_What you are asked to do_
For each line below that includes the string "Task", show the whole line.

_Provided material_

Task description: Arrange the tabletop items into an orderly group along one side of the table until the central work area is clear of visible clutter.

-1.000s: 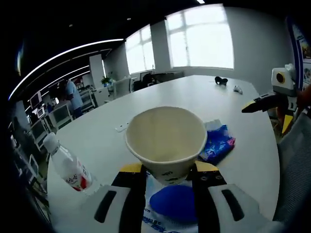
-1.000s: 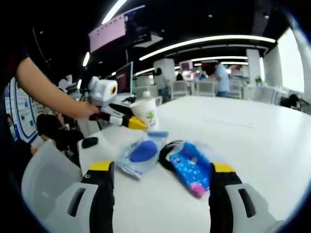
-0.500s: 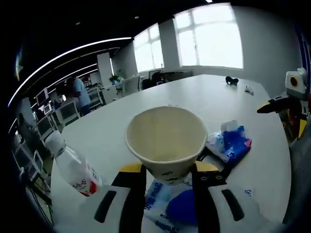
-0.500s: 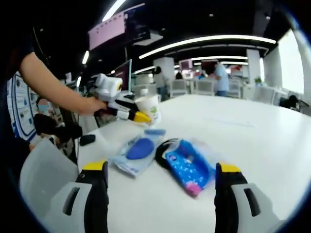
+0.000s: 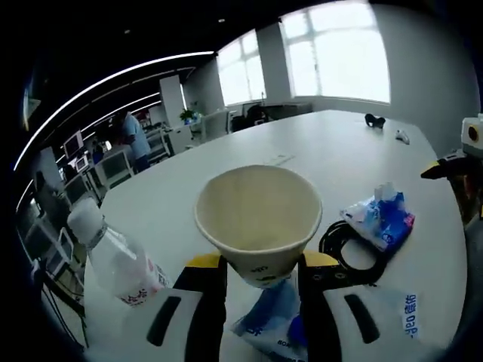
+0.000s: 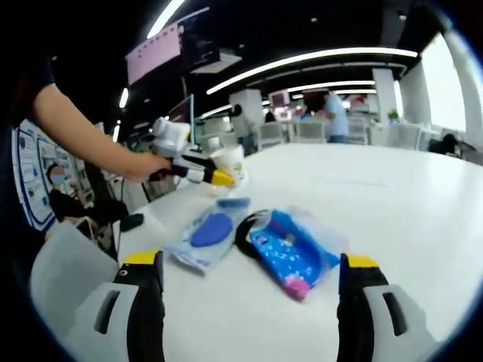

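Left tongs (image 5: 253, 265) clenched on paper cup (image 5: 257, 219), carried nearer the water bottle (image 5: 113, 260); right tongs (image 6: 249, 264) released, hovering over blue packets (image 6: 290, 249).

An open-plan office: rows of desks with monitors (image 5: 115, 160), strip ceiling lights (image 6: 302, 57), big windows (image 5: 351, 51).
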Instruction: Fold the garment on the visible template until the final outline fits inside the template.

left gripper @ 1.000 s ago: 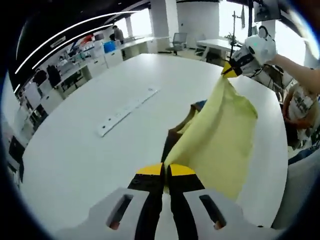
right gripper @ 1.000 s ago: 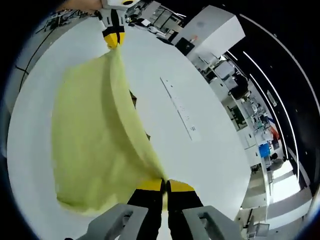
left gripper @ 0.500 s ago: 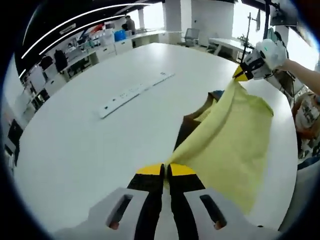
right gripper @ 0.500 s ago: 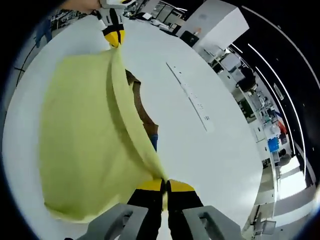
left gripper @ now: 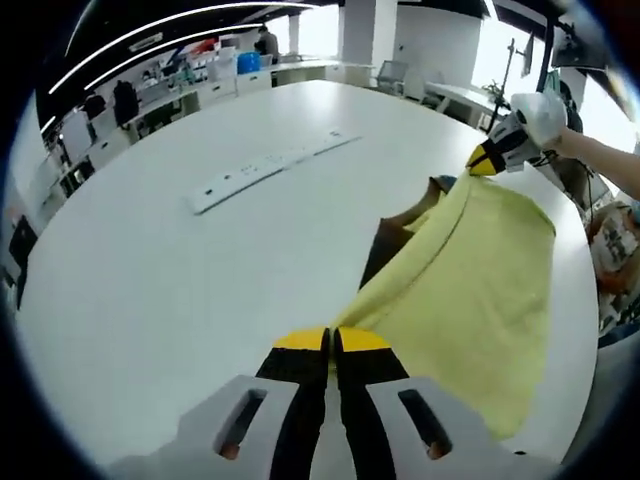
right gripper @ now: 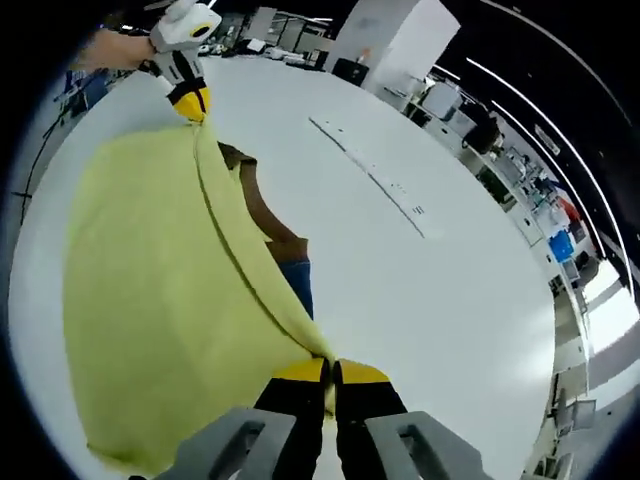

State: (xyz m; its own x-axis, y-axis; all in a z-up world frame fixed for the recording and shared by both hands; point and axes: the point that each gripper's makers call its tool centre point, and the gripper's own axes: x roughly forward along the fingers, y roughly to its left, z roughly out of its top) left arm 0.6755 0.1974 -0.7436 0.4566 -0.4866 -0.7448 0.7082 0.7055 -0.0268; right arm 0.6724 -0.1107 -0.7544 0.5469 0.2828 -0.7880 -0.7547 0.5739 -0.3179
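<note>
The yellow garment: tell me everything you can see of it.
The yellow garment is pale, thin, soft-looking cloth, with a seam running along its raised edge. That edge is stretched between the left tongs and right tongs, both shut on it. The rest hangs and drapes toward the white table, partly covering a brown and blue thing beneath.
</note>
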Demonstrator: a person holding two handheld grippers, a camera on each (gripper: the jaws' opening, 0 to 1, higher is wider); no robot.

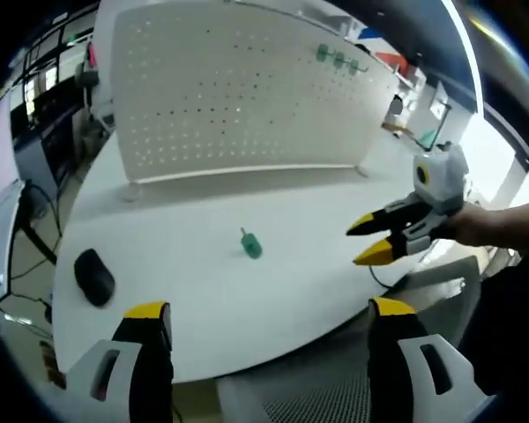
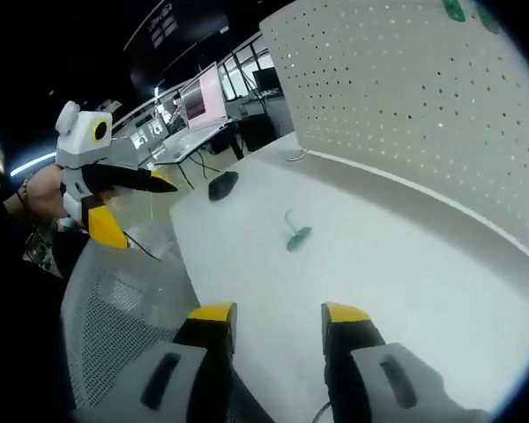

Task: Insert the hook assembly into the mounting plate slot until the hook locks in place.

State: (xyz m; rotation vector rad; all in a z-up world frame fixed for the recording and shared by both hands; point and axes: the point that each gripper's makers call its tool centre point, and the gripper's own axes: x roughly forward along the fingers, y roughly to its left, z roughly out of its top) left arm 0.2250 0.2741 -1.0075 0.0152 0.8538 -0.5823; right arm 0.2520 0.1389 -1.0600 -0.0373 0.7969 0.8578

_Response box_
Task description: Arrange the tabletop items into an orderly group along one side of the table until the central work area is clear of visible clutter.
Task: Insert the hook assembly into the mounting plate slot until the hook locks in place.

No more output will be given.